In any case, soon after the jailbreak, Posada was hired to work on the illegal Nicaraguan Contra supply operation run out of the White House by Oliver North. The plot, in violation of a congressional ban on such activities, was exposed when one of the planes carrying arms was shot down over Nicaragua and the pilot ended up identifying Posada as a key link with the Reagan White House.
It was revealed previously that Posada has long been a dangerous terrorist backed by both official and unofficial sources in the U.S. Last month, the Miami Herald ran a detailed expose of Posada’s operations and connections with the anti-Castro element in this country. The Herald revealed that a Cuban American businessman, Antonio Jorge Alvarez, who knew Posada in Guatemala, contacted the FBI office in Miami last year concerning Posada’s role in the hotel and restaurant bombings, but the FBI does not seem to have followed up.
Posada alleged in the interview that the FBI agent contacted by Alvarez was “a very good friend.” He added that the FBI never investigated his operation and added, “As you can see, the FBI and the CIA don’t bother me, and I am neutral with them. Whenever I can help them I do.”

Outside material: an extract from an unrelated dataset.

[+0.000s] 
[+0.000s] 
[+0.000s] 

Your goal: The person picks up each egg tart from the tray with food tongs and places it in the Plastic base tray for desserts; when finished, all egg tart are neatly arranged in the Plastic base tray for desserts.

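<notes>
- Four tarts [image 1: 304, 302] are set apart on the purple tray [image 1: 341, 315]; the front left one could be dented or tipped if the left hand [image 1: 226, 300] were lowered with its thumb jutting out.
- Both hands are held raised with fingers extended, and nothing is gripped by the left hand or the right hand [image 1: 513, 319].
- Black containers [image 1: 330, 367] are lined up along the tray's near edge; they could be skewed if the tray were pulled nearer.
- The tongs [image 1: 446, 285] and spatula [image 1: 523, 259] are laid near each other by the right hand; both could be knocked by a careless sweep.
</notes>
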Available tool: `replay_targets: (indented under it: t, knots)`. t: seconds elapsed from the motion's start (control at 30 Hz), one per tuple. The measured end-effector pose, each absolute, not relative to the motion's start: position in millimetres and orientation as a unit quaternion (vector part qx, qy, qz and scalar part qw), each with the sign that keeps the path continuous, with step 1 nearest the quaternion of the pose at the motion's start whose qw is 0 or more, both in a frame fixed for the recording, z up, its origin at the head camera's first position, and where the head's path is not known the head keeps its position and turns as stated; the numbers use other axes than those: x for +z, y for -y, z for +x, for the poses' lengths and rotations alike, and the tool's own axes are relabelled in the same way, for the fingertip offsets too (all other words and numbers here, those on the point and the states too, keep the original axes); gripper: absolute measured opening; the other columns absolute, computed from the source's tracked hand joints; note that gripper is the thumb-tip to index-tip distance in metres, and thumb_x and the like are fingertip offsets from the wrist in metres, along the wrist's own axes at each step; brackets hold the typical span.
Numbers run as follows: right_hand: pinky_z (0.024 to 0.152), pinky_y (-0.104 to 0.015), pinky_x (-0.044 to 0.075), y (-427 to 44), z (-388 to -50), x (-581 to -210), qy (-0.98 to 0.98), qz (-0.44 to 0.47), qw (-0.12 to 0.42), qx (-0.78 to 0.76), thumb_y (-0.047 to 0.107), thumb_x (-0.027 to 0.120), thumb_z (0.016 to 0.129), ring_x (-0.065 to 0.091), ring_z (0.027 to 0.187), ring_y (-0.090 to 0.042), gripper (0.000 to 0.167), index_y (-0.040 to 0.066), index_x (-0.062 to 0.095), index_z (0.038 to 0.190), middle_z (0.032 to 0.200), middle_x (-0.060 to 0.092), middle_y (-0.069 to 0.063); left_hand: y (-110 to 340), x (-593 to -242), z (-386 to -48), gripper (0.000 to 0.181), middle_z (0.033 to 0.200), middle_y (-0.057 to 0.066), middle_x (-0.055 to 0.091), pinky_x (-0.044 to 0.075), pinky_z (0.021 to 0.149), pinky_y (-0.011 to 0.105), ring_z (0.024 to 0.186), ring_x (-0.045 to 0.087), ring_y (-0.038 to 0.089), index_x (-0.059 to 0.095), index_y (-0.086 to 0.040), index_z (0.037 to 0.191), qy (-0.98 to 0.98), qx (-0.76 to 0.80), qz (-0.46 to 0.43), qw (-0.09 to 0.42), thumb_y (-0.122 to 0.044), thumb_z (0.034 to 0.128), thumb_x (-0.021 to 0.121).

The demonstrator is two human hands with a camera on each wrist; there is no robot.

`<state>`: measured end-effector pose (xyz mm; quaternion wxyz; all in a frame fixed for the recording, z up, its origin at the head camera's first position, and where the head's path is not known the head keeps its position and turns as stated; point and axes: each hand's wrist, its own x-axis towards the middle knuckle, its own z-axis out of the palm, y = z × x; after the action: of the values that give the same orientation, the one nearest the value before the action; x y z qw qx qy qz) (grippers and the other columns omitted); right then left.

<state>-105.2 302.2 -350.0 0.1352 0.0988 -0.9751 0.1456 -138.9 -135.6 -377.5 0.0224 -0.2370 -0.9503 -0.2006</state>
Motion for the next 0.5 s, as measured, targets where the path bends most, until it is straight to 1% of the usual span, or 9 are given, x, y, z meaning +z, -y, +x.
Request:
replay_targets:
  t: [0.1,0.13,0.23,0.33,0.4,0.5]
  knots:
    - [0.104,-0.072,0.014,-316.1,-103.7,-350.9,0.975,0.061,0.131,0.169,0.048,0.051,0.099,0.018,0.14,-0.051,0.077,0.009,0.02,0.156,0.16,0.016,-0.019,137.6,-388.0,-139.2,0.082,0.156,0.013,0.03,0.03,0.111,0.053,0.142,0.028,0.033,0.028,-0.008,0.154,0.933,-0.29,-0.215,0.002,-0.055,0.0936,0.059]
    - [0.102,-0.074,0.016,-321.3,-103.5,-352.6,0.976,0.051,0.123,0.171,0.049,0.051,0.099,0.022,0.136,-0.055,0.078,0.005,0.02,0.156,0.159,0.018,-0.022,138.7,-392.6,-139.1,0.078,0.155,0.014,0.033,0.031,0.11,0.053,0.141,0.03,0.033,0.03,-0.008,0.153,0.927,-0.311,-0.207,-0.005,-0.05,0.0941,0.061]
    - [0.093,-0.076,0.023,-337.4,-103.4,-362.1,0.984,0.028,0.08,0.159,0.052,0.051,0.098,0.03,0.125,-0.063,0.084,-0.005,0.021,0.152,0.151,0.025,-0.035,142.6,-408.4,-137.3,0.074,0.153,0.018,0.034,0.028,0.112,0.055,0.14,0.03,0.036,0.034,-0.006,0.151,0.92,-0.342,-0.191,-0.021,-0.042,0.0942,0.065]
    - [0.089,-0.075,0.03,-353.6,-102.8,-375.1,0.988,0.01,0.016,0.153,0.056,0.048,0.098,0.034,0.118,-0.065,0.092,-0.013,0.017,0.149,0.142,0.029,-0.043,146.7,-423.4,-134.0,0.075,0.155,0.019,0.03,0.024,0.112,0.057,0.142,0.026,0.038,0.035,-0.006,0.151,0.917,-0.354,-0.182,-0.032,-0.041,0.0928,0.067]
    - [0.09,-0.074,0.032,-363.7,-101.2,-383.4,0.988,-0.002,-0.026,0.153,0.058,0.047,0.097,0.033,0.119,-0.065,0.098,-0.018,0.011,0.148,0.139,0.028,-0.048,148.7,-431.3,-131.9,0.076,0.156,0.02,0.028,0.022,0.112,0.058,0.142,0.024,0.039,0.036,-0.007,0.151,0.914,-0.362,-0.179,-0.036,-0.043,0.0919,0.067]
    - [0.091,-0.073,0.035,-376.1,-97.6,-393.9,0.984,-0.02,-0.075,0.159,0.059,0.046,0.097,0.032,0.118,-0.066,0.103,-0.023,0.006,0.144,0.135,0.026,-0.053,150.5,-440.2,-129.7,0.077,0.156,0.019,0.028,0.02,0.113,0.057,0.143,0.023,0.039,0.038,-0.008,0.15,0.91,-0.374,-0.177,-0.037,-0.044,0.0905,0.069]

When Posada was asked why he is talking so freely for the first time, the terrorist reflected on his advanced age and his desire, after the death of Mas Canosa, to revitalize what he views as a flagging movement. Whatever his motives, his story, a key piece in this most unsavory chapter of U.S. history, is too well documented by supporting evidence—released under the Freedom of Information Act from the files of the FBI and the CIA—to be ignored.
Ironically, the point of Posada’s attacks on tourist targets was to prevent Western businesses from opening Cuba to foreign investment. Despite the visit of the pope last year and increasing presence of joint venture capitalism, we continue to treat Cuba as a pariah state because embittered exiles in Miami have a death hold on U.S. foreign policy toward the island.